-- WHAT YOU NEED TO DO --
Please give the listing again in full, leaving out its images.

-- MATERIAL PROVIDED --
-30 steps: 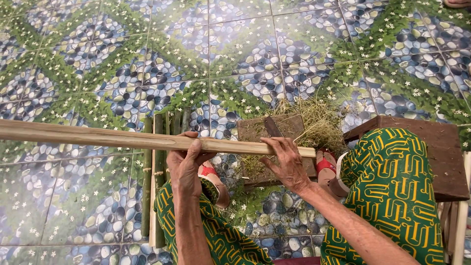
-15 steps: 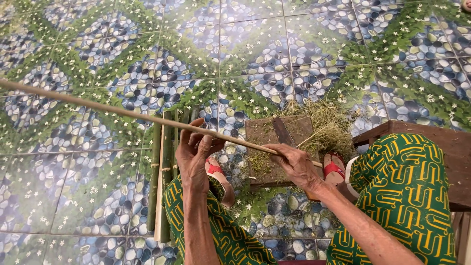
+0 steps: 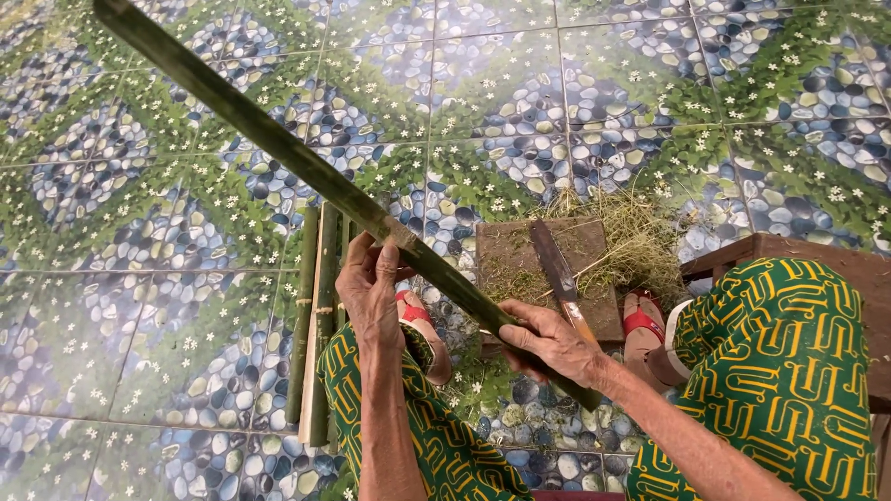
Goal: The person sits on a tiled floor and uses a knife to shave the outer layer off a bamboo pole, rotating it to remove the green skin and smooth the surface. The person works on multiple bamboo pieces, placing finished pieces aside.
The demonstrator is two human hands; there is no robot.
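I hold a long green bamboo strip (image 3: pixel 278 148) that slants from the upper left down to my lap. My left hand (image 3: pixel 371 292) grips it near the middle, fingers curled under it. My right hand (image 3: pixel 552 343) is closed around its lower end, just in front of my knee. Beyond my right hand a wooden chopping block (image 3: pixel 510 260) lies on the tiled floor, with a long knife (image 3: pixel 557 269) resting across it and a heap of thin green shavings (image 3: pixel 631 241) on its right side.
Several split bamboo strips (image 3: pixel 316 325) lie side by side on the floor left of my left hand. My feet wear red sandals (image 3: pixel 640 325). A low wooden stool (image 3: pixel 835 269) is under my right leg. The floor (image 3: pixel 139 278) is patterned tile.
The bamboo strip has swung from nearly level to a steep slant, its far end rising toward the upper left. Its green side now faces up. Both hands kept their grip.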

-- EXERCISE RESULT --
-30 steps: 
-15 steps: 
+0 steps: 
Goal: The person sits on a tiled floor and uses a knife to shave the outer layer off a bamboo pole, rotating it to remove the green skin and smooth the surface. The person works on multiple bamboo pieces, placing finished pieces aside.
The demonstrator is two human hands; there is no robot.
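I hold a long green bamboo strip (image 3: pixel 278 148) that slants from the upper left down to my lap. My left hand (image 3: pixel 371 292) grips it near the middle, fingers curled under it. My right hand (image 3: pixel 552 343) is closed around its lower end, just in front of my knee. Beyond my right hand a wooden chopping block (image 3: pixel 510 260) lies on the tiled floor, with a long knife (image 3: pixel 557 269) resting across it and a heap of thin green shavings (image 3: pixel 631 241) on its right side.
Several split bamboo strips (image 3: pixel 316 325) lie side by side on the floor left of my left hand. My feet wear red sandals (image 3: pixel 640 325). A low wooden stool (image 3: pixel 835 269) is under my right leg. The floor (image 3: pixel 139 278) is patterned tile.
The bamboo strip has swung from nearly level to a steep slant, its far end rising toward the upper left. Its green side now faces up. Both hands kept their grip.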

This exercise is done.